Correlation among base learners. If all base learners are highly correlated (for example, several XGBoost models with similar hyperparameters), the ensemble will provide little benefit over a single model. Diversity is key.
Deployment complexity. Running multiple models at inference time increases latency, memory usage, and operational complexity. In production settings, a single well-tuned model often provides a better trade-off between accuracy and simplicity.
Ensemble methods remain among the most practically important techniques in machine learning. Gradient boosted trees (XGBoost, LightGBM, CatBoost) are the default choice for tabular data in industry, consistently outperforming or matching deep learning approaches on structured data while being faster to train and easier to deploy.
Recent benchmarks and studies continue to confirm this. TabNet, transformer-based tabular models, and other deep learning approaches for structured data have not convincingly surpassed well-tuned gradient boosting in most comparisons. As of 2025 and into 2026, gradient boosted trees remain the recommended starting point for tabular machine learning at companies ranging from startups to large technology firms.

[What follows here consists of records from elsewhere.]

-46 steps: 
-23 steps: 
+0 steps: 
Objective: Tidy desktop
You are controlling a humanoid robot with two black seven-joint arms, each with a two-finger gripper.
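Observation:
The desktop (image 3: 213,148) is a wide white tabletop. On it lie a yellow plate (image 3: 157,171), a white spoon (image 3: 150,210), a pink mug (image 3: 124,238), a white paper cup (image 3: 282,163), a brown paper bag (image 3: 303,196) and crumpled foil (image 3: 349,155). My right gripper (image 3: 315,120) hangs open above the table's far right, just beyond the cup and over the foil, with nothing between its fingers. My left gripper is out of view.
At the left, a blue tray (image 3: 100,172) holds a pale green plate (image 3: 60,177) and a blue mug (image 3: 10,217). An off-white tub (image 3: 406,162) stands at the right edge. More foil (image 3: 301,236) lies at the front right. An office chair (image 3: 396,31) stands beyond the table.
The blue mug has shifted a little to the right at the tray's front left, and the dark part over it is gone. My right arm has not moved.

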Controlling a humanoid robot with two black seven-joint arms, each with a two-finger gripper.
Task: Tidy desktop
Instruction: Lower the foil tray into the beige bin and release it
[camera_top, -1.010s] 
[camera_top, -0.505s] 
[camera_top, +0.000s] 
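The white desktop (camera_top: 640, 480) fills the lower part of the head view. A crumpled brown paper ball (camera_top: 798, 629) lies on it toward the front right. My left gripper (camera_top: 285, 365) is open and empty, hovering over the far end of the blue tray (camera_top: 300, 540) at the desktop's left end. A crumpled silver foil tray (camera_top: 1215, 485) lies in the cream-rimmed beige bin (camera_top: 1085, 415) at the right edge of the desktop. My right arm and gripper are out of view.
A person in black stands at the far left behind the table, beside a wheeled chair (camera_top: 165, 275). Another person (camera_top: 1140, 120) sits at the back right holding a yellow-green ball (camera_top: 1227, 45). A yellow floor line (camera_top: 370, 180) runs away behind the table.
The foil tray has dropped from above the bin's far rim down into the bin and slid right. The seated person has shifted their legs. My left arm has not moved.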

The ensemble principle has also found new expressions in deep learning beyond model merging: mixture-of-experts (MoE) architectures, which route inputs to specialized sub-networks, can be viewed as a form of learned ensembling within a single model. Snapshot ensembles, which save neural network checkpoints during training and average their predictions, provide an inexpensive way to ensemble deep models. Test-time augmentation, where a model's predictions on multiple augmented versions of an input are averaged, is another form of ensembling.
The theoretical and practical insights of ensemble learning, from Breiman's bagging to modern LLM merging, continue to shape how practitioners build high-performing machine learning systems.